WHAT THE EXERCISE ASKS: Write out every record below exactly as it stands, leaving the pictures out.

Entries taken from a collection
- Opening Delimiter -
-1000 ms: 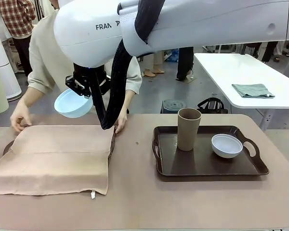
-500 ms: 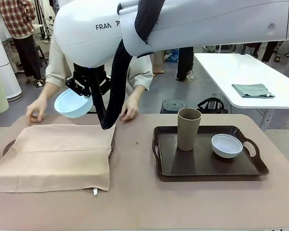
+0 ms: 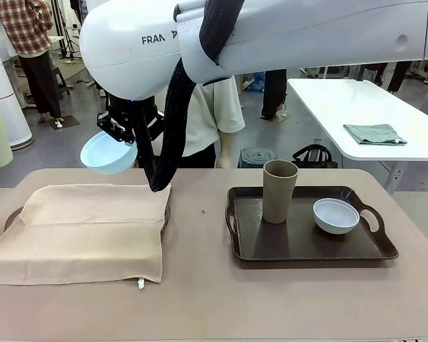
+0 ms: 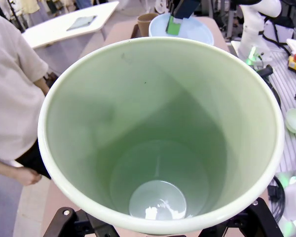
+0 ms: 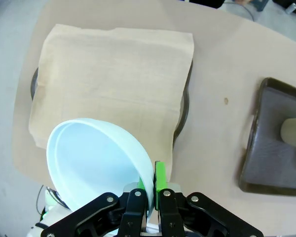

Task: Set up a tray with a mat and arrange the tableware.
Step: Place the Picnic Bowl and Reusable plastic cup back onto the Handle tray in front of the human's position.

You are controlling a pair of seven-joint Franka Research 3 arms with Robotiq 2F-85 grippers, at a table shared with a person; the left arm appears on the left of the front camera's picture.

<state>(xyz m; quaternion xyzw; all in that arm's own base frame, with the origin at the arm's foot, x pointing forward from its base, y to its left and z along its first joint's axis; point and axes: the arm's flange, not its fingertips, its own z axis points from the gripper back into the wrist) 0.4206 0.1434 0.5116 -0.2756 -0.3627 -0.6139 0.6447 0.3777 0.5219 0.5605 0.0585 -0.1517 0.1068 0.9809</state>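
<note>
The light blue bowl [image 3: 108, 152] hung tilted in the air above the far edge of the mat [image 3: 85, 228], its rim pinched between the closed fingers of the right tool [image 5: 152, 186]. The beige mat lay spread flat over a dark tray [image 3: 11, 216] near the left edge of the surface [image 3: 200, 299], covering all but slivers of the tray's rim. The pale green cup [image 4: 158, 148] was held off the surface beyond its left edge by the left tool [image 4: 158, 233], which gripped the cup low down with its fingers spread wide, the cup's mouth facing the wrist camera. Toward the right edge sat a second brown tray [image 3: 299, 249], carrying the upright tan-brown cup [image 3: 279, 191] and, just beside it on the right, the white bowl [image 3: 336, 216]. A person [image 3: 207, 117] stood at the far edge.
</note>
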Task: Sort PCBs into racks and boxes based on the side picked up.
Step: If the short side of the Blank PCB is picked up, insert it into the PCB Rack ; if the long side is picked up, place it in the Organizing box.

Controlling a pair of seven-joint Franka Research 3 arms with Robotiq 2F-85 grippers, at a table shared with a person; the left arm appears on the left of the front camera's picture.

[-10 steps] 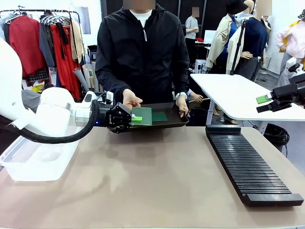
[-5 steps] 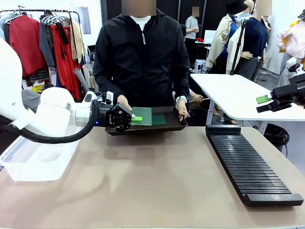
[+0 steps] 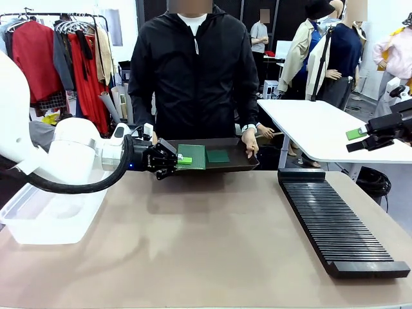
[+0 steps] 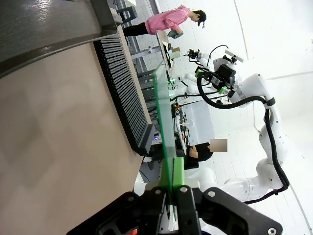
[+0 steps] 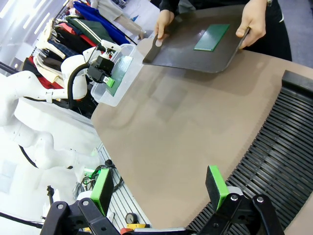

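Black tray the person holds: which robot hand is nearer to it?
Left. The left hand, shut on a PCB, is just off the tray's left end; the right hand, open, hangs far off by the rack.

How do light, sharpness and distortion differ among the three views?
Front view: even light, sharp, a soft shadow on the table under the tray. Left wrist view: rolled sideways, the PCB edge-on as a thin line. Right wrist view: the wide lens curves the rack; the white floor at left glares.
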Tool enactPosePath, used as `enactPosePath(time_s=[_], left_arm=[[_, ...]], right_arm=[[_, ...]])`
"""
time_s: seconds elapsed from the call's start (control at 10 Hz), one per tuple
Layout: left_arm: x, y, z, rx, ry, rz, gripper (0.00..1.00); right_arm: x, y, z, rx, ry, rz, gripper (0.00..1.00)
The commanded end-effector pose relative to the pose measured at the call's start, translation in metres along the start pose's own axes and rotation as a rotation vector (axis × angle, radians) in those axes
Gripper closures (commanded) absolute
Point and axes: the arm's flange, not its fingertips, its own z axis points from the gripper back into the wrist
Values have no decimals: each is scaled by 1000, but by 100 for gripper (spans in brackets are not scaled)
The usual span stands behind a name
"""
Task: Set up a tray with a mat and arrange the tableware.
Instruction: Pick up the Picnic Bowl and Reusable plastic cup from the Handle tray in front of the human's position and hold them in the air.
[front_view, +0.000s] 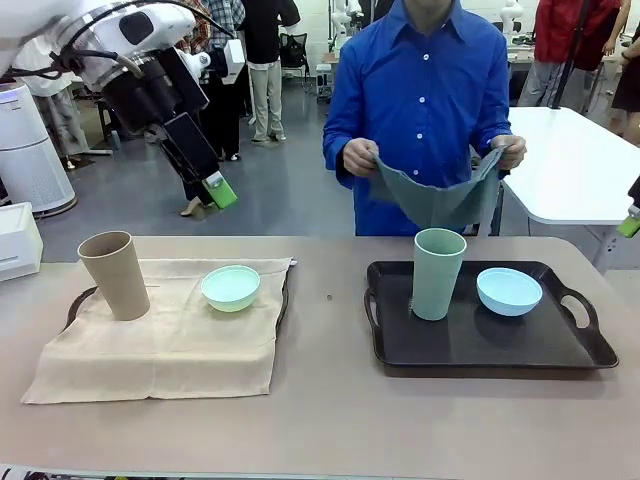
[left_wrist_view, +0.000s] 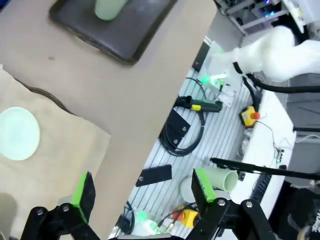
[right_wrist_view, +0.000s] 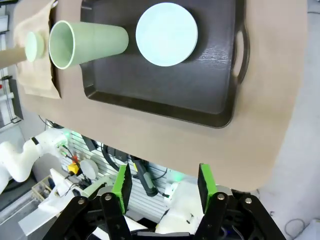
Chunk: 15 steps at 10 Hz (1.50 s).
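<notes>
Front: tan cup (front_view: 115, 275) at mat's (front_view: 160, 350) far-left corner, mint bowl (front_view: 231, 287) near its far-right corner; sage cup (front_view: 438, 272) near bare tray's (front_view: 470, 345) left edge, blue bowl (front_view: 509, 291) toward its right edge.
Left wrist: my left gripper (left_wrist_view: 145, 192) spread, empty.
Right wrist: my right gripper (right_wrist_view: 164, 182) spread, empty.

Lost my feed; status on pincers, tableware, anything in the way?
Left pincer open, raised, empty. Right pincer open, empty. Sage cup, blue bowl on bare tray. Person holds cloth behind it.

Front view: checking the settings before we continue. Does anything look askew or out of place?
The beige mat lies skewed over the left tray, spilling onto the table, and the tan cup on it appears to lean. The right tray has no mat; a person holds a grey-green cloth behind it.
</notes>
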Motion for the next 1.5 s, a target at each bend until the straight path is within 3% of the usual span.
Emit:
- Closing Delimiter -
WRITTEN ANSWER:
-1000 ms: 
-500 ms: 
+0 ms: 
+0 ms: 
+0 ms: 

Task: Set up a tray with a mat and arrange the tableware.
Step: Place the Picnic Bowl and Reusable plastic cup back onto the Handle tray in front of the human's position.

You are controlling a pair of seven-joint Franka Research 3 arms with Robotiq 2F-85 grippers, at a table shared with a person; the left arm appears on the left of the front camera's picture.

<state>(xyz m; quaternion xyzw; all in that arm's own base frame, with the origin at the arm's foot, x pointing forward from its base, y to its left and z along its first joint's axis; point and axes: the arm's flange, not its fingertips, its own z axis points from the gripper back into the wrist) 0.4206 0.1434 0.5116 -0.2756 -0.3627 -0.6139 0.6447 0.3777 0.5219 0.5605 0.0585 -0.1517 0.1068 0.9809</state>
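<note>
The light blue bowl [image 3: 108, 152] hung tilted in the air above the far edge of the mat [image 3: 85, 228], its rim pinched between the closed fingers of the right tool [image 5: 152, 186]. The beige mat lay spread flat over a dark tray [image 3: 11, 216] near the left edge of the surface [image 3: 200, 299], covering all but slivers of the tray's rim. The pale green cup [image 4: 158, 148] was held off the surface beyond its left edge by the left tool [image 4: 158, 233], which gripped the cup low down with its fingers spread wide, the cup's mouth facing the wrist camera. Toward the right edge sat a second brown tray [image 3: 299, 249], carrying the upright tan-brown cup [image 3: 279, 191] and, just beside it on the right, the white bowl [image 3: 336, 216]. A person [image 3: 207, 117] stood at the far edge.
</note>
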Task: Sort PCBs into racks and boxes based on the side picked up.
Step: If the short side of the Blank PCB is picked up, insert it into the PCB Rack ; if the long side is picked up, place it in the Organizing box.

Controlling a pair of seven-joint Franka Research 3 arms with Robotiq 2F-85 grippers, at a table shared with a person; the left arm appears on the left of the front camera's picture.

[-10 steps] 
[-5 steps] 
[+0 steps] 
[+0 steps] 
[+0 steps] 

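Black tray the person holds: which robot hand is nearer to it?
Left. The left hand, shut on a PCB, is just off the tray's left end; the right hand, open, hangs far off by the rack.

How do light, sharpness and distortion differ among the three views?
Front view: even light, sharp, a soft shadow on the table under the tray. Left wrist view: rolled sideways, the PCB edge-on as a thin line. Right wrist view: the wide lens curves the rack; the white floor at left glares.
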Tool enactPosePath, used as `enactPosePath(time_s=[_], left_arm=[[_, ...]], right_arm=[[_, ...]])`
"""
time_s: seconds elapsed from the call's start (control at 10 Hz), one per tuple
Layout: left_arm: x, y, z, rx, ry, rz, gripper (0.00..1.00); right_arm: x, y, z, rx, ry, rz, gripper (0.00..1.00)
The commanded end-effector pose relative to the pose measured at the call's start, translation in metres along the start pose's own axes and rotation as a rotation vector (axis × angle, radians) in those axes
Gripper closures (commanded) absolute
Point and axes: the arm's flange, not its fingertips, its own z axis points from the gripper back into the wrist
Values have no decimals: each is scaled by 1000, but by 100 for gripper (spans in brackets are not scaled)
The usual span stands behind a name
"""
Task: Set up a tray with a mat and arrange the tableware.
Instruction: Pick up the Picnic Bowl and Reusable plastic cup from the Handle tray in front of the human's position and hold them in the air.
[front_view, +0.000s] 
[left_wrist_view, +0.000s] 
[right_wrist_view, +0.000s] 
Chunk: 15 steps at 10 Hz (1.50 s).
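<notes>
Front: tan cup (front_view: 115, 275) at mat's (front_view: 160, 350) far-left corner, mint bowl (front_view: 231, 287) near its far-right corner; sage cup (front_view: 438, 272) near bare tray's (front_view: 470, 345) left edge, blue bowl (front_view: 509, 291) toward its right edge.
Left wrist: my left gripper (left_wrist_view: 145, 192) spread, empty.
Right wrist: my right gripper (right_wrist_view: 164, 182) spread, empty.

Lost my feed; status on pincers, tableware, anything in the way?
Left pincer open, raised, empty. Right pincer open, empty. Sage cup, blue bowl on bare tray. Person holds cloth behind it.

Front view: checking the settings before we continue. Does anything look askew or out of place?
The beige mat lies skewed over the left tray, spilling onto the table, and the tan cup on it appears to lean. The right tray has no mat; a person holds a grey-green cloth behind it.
</notes>
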Motion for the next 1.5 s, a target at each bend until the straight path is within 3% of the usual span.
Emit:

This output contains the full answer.